◆ Task requirements ◆
I need the lines below from the one with "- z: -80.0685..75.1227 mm" down to the one with "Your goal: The" reproduced exactly, both ends included, and nothing else.

◆ Data excerpts ◆
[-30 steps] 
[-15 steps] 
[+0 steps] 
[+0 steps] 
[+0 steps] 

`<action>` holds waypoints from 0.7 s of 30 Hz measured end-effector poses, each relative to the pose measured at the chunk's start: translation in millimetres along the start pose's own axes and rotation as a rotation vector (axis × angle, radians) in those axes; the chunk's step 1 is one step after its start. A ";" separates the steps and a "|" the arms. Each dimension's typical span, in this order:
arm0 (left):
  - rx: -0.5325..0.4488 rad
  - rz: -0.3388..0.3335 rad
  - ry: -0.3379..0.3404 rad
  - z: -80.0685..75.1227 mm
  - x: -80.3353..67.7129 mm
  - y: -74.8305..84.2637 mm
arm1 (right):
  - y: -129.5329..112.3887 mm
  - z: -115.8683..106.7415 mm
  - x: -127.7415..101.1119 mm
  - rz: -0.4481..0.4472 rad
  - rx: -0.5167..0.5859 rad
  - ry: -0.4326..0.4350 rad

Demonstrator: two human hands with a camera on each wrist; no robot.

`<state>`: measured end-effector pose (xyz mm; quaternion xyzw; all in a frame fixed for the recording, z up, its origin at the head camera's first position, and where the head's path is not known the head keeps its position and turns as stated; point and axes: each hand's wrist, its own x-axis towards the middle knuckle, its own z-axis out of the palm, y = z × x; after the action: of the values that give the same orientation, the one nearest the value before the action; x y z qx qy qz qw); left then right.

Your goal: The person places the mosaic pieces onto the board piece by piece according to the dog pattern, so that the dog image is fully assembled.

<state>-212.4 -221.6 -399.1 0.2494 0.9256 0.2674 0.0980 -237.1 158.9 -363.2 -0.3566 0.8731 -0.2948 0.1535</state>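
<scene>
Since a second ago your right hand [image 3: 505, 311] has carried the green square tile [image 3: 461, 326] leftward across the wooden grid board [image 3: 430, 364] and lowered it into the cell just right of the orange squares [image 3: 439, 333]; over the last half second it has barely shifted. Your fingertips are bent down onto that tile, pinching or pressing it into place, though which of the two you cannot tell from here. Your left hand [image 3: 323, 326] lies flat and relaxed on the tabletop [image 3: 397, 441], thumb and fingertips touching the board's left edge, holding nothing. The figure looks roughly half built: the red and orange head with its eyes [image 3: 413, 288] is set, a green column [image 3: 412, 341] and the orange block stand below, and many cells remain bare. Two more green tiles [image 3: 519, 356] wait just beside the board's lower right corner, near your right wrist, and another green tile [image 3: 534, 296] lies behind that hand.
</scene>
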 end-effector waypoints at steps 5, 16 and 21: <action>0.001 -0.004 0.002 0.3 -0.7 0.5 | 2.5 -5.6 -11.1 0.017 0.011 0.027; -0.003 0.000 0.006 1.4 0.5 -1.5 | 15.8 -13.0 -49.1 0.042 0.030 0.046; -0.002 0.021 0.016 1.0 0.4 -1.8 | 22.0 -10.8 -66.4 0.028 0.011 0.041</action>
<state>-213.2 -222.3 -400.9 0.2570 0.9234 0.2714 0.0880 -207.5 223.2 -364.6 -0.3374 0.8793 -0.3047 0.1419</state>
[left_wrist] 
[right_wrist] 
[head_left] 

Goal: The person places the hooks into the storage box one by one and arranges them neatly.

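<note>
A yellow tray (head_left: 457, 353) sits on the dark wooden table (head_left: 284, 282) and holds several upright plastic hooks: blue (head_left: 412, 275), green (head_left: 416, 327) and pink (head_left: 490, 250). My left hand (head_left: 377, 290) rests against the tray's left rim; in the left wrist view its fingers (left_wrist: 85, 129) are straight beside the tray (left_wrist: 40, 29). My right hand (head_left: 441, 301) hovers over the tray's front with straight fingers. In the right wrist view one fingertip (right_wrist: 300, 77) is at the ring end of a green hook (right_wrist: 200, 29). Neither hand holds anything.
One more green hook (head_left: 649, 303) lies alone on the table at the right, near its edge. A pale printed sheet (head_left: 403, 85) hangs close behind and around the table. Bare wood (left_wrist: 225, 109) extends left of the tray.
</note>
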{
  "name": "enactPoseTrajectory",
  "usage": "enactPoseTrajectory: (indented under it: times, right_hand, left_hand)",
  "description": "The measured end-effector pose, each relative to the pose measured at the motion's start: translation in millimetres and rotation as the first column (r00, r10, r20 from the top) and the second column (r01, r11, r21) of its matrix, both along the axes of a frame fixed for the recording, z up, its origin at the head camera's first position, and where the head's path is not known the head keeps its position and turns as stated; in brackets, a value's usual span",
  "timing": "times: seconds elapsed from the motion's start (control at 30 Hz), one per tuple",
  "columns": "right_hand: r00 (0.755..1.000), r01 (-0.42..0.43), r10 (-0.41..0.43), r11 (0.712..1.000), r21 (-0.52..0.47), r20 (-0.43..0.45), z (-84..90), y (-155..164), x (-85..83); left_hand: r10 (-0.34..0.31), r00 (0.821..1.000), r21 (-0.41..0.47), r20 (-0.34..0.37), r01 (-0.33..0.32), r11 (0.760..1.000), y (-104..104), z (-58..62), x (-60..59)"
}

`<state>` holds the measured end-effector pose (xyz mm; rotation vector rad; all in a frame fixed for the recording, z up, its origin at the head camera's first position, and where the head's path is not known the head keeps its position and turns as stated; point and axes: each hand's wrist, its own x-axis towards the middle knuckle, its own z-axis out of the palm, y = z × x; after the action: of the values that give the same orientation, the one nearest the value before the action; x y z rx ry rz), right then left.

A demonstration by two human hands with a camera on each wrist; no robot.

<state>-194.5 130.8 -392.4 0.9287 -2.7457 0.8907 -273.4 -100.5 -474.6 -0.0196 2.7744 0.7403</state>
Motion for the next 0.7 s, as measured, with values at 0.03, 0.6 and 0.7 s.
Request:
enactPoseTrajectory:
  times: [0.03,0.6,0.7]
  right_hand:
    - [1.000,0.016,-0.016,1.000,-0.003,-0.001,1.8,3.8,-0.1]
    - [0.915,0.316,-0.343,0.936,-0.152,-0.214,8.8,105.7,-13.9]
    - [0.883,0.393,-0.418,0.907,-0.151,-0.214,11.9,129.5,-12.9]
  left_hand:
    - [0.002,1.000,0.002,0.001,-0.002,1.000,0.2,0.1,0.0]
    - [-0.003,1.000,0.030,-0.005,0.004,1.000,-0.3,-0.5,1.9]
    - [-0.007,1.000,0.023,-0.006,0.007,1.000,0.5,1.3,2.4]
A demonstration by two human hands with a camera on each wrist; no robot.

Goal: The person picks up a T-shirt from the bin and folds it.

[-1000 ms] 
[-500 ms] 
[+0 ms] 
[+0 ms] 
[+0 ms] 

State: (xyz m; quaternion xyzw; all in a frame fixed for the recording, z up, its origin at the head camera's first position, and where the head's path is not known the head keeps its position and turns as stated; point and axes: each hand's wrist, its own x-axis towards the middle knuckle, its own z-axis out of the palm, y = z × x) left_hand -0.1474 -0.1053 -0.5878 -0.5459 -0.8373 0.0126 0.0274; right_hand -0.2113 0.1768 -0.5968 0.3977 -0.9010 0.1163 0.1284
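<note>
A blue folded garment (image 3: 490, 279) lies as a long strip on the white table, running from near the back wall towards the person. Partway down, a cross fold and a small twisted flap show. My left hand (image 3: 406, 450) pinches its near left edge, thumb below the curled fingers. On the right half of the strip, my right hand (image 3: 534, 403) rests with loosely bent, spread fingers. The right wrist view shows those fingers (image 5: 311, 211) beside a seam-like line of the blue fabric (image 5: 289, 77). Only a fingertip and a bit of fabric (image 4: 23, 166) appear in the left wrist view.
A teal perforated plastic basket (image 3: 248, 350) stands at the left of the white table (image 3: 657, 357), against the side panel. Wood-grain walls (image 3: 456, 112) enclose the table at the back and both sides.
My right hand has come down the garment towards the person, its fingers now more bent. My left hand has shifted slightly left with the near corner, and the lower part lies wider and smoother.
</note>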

◆ Response for this exercise ◆
  - z: -80.0685..75.1227 mm
  - x: -80.3353..67.7129 mm
  - y: -74.8305..84.2637 mm
arm1 (right):
  - y: -129.5329..112.3887 mm
  - z: -115.8683..106.7415 mm
  - x: -127.7415..101.1119 mm
  - rz: -0.4481..0.4472 rad
  - rx: -0.5167..0.5859 rad
  - ry: -0.4326..0.4350 rad

Demonstrator: two human hands with a camera on each wrist; no robot.

`<state>`: measured end-effector pose (xyz mm; quaternion xyzw; all in a frame fixed for the recording, z up, its origin at the head camera's first position, and where the head's path is not known the head keeps its position and turns as stated; point and axes: each hand's wrist, its own x-axis towards the middle knuckle, its own z-axis out of the palm, y = z × x; after the action: of the values that give the same orientation, the one nearest the value before the action; x y z qx qy qz qw); left then right.

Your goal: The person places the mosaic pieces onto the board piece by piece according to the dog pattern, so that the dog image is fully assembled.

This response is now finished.